Pockets of water balloon around the outlets. Mildew memorizes
every fiber of carpet and fissure in the sheet rock, and the gods persist like the milky
stains of dust upon the mattress. I still have not escaped. And follow me now
to the final room, and inlay me in the sheets like a precious stone,
and leave me now to dream of the stale air in the next room.
Bedroom-Speak
Let’s talk about anything
but this game we like to play. The one where every
stratagem takes the form of a shadow, a shallow
trick of the light. A bluff, a smirk over a garbage
hand. Here are my rules:
I walk away from all talk about flowers. I would rather watch
your fingers bloom from your palm than discuss the daffodils
one more weary hour. But if you insist, I will eat every
ream of yellow this paper beauty can muster. This is not a game
of poker, but if it was, the May queen tightens in my fist. I always had a way
with spring. In fact, the whole royal court of spring is tattooed
to my hand. I will always
win. We can only talk about stained sheets, the strange
ways in which you have tried to convince me I am something
to be learned—for example, let’s pretend
it’s fishing, and I have the rod and you are the pond. Or maybe, you’re
a book that is too old to have an uncracked spine. So I’m going to crack
you and read you. And if those musings weren’t tacky
enough, try this: You know
the beginning of my inside, yet I’m sure you’ve found
a maze of flesh is harder to navigate than one of leaves.
What I’m trying to say is that I can’t escape and you can’t either. What I’m trying
to say is that I could blame
you if I wanted to.

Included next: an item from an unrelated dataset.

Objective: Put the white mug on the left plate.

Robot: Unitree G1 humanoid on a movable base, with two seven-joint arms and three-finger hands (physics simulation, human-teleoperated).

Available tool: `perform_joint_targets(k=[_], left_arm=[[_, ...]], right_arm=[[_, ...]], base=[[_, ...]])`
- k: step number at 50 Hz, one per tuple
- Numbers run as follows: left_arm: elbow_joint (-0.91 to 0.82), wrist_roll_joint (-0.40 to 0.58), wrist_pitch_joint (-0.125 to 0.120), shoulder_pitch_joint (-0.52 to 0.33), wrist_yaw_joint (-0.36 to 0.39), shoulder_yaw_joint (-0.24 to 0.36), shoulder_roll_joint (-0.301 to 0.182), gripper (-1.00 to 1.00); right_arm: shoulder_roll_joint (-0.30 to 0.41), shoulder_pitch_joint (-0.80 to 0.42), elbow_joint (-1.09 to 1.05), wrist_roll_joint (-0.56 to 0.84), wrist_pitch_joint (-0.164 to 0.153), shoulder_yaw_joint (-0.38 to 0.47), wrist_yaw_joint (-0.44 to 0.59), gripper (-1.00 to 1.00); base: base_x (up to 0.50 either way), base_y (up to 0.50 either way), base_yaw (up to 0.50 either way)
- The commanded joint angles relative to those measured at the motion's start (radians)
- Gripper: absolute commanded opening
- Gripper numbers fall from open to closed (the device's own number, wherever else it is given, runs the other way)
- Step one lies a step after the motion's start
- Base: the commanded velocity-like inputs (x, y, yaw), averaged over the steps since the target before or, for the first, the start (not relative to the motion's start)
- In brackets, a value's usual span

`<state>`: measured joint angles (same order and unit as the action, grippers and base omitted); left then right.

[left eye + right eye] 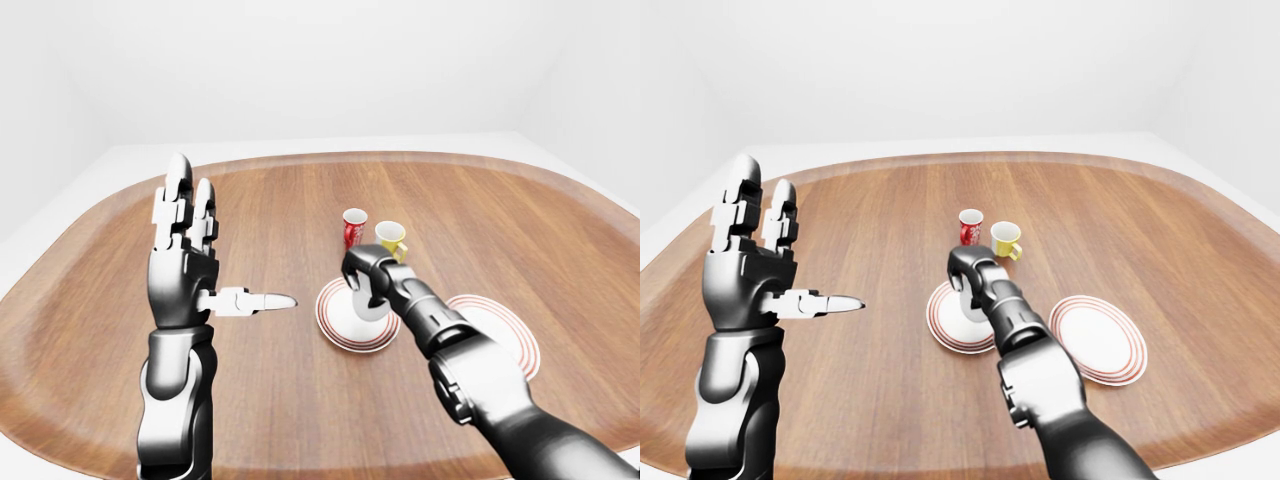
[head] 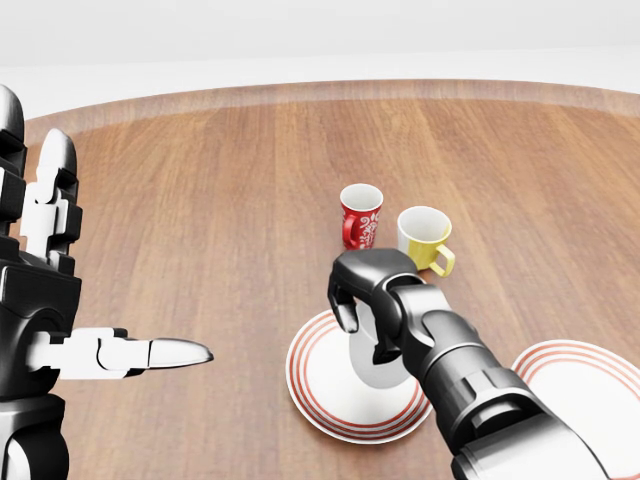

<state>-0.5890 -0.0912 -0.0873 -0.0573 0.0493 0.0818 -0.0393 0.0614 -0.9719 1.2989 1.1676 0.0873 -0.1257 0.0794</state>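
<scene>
Nearly done: black right hand point(image 2: 368, 300) grips the white ceramic mug point(image 2: 375, 362) over the red-ringed left plate point(image 2: 322, 402); only letting go remains.

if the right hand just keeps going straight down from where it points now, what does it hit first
Most likely the left plate. The right hand is closed around the white mug right over that plate, so the mug's base would meet it first. Whether it already touches is unclear.
</scene>
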Motion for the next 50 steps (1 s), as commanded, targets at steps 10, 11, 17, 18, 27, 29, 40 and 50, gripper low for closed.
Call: perform_joint_targets(k=[10, 11, 17, 18, 27, 29, 40, 50], left_arm=[[-0.001, 0.002, 0.0, 0.0, 0.0, -0.003, 0.001, 1.0], [-0.001, 0.002, 0.0, 0.0, 0.0, -0.004, 0.001, 1.0], [-0.001, 0.001, 0.0, -0.002, 0.0, -0.002, 0.001, 1.0], [0.001, 0.001, 0.0, -0.001, 0.0, -0.003, 0.001, 1.0], [-0.003, 0.002, 0.0, 0.001, 0.0, -0.005, 0.002, 1.0], [-0.004, 0.001, 0.0, 0.001, 0.0, -0.004, 0.002, 1.0], [-0.008, 0.001, 0.0, 0.001, 0.001, -0.005, 0.001, 1.0], [-0.009, 0.001, 0.0, 0.002, 0.001, -0.005, 0.002, 1.0]], right_arm=[[-0.012, 0.015, 0.006, -0.002, 0.0, -0.003, -0.022, -1.0], [-0.012, 0.013, 0.006, -0.001, 0.0, -0.002, -0.022, -1.0], [-0.012, 0.017, 0.01, 0.003, 0.0, -0.004, -0.026, -1.0], [-0.012, 0.018, 0.011, 0.003, 0.0, -0.003, -0.026, -1.0], [-0.012, 0.02, 0.01, 0.005, 0.0, -0.003, -0.026, -1.0], [-0.013, 0.02, 0.01, 0.006, 0.0, -0.003, -0.026, -1.0], [-0.011, 0.023, 0.01, 0.008, 0.0, -0.003, -0.023, -1.0], [-0.014, 0.027, 0.009, 0.011, 0.0, -0.005, -0.023, -1.0]], base=[[0.0, 0.0, 0.0], [0.0, 0.0, 0.0], [0.0, 0.0, 0.0], [0.0, 0.0, 0.0], [0.0, 0.0, 0.0], [0.0, 0.0, 0.0], [0.0, 0.0, 0.0], [0.0, 0.0, 0.0]])
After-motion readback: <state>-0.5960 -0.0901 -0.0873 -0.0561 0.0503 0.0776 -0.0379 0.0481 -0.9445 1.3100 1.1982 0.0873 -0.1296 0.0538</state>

I could blame
the quiver of the sheets like hummingbird wings in the wake
of your snoring. At least that you couldn’t stop.

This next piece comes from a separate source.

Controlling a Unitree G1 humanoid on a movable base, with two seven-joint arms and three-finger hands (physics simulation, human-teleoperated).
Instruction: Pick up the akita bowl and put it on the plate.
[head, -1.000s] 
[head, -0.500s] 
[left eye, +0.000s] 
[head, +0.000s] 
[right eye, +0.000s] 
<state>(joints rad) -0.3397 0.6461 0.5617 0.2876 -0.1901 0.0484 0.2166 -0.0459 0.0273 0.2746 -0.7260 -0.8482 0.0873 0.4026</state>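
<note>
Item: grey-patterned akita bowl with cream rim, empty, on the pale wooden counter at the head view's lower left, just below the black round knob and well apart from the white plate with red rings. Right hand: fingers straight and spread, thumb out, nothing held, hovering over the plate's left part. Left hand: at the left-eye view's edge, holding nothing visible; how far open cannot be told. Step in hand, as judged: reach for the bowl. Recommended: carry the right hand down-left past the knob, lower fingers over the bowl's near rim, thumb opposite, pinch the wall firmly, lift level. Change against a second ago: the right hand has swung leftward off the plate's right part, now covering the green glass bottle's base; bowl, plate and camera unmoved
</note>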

I changed my mind, we cannot talk about sheets. If we talk
about sheets, the bed will purl
like kudzu up my body, and neither of us wants
to navigate that tangle. I haven’t actually decided what I need
to say—as long as these words figure
into a form unlike a pillow we are safe. So maybe instead of talk about
every stupid forsythia bud and their convulsions of carpenter bees, I’ll die here
and haunt you. Okay, we won’t talk at all. You don’t need to know
every detail. Just take your feet from the bed and walk
across the mealy carpet and open the door and leave. I give you
permission. I’ll cut away my veins and craft
the key from that, or something
with similar drama and red. Let’s say it’s Valentine’s
Day, and you have given
me a dozen roses—the roses are the key. What I’m trying to say is that I couldn’t bloom
for you like they do. What I’m trying to say is that I am an unseasonable
cold spell and no blackberry will survive this spring, and they never
should’ve been bold enough to enter in the first place. Okay, so you’re the blackberry.

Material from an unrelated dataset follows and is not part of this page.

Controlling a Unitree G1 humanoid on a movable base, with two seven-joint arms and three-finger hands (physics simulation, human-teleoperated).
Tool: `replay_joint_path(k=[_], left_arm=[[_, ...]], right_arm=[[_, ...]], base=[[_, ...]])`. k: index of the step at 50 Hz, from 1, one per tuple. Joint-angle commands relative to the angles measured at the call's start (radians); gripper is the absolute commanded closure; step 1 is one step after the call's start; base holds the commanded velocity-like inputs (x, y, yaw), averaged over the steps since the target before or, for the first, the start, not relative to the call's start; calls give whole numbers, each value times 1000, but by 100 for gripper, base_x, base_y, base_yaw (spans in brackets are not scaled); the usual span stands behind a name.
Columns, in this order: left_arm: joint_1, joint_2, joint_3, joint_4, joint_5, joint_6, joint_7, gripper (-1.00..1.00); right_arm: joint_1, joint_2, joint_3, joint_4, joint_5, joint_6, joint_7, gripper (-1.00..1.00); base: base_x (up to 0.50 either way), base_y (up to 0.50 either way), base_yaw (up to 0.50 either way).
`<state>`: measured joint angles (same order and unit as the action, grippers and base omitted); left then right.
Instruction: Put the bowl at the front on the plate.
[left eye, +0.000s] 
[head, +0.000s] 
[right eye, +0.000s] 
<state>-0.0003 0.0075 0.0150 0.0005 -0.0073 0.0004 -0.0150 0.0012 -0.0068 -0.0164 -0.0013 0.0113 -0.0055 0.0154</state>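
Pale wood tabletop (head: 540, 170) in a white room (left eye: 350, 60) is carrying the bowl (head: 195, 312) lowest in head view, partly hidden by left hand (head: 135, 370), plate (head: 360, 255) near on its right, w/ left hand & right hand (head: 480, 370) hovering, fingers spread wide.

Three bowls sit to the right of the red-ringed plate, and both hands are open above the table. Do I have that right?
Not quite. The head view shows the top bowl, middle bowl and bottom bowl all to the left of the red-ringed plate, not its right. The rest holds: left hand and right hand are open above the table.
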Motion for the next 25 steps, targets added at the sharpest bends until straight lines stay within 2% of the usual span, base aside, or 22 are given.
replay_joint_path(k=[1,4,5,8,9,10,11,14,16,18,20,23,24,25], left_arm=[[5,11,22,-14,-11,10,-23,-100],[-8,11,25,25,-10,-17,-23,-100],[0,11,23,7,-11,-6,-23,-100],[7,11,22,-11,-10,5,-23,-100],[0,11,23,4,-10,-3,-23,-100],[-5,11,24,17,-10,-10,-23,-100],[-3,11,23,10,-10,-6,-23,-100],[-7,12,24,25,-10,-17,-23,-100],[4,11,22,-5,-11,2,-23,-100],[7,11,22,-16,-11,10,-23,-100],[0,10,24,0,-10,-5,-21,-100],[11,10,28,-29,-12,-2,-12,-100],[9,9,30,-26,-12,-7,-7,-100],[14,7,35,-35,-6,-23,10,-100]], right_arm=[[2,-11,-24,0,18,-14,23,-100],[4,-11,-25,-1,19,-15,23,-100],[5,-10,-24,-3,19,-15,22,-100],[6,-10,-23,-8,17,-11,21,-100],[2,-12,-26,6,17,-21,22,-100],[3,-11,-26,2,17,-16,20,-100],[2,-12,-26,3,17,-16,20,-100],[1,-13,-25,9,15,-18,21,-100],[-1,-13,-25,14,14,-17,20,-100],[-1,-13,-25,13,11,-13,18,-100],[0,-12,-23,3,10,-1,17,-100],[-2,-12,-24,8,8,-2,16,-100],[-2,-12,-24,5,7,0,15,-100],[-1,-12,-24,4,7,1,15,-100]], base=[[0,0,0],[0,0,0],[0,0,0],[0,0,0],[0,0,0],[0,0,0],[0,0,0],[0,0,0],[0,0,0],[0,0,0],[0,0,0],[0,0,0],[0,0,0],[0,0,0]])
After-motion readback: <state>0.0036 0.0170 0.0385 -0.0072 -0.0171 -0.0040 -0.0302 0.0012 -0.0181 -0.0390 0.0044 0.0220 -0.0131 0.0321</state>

You know what I am. The roses are the key. What
will you do with them?
Heath Joseph Wooten is an MFA candidate at Northern Michigan University, and he holds a BA from the University of Mississippi. He is an avid collector of cassettes and other obsolescences, and you can find his work in or forthcoming from Adroit, perhappened, Dishsoap Quarterly, Lammergeier, and Lumiere.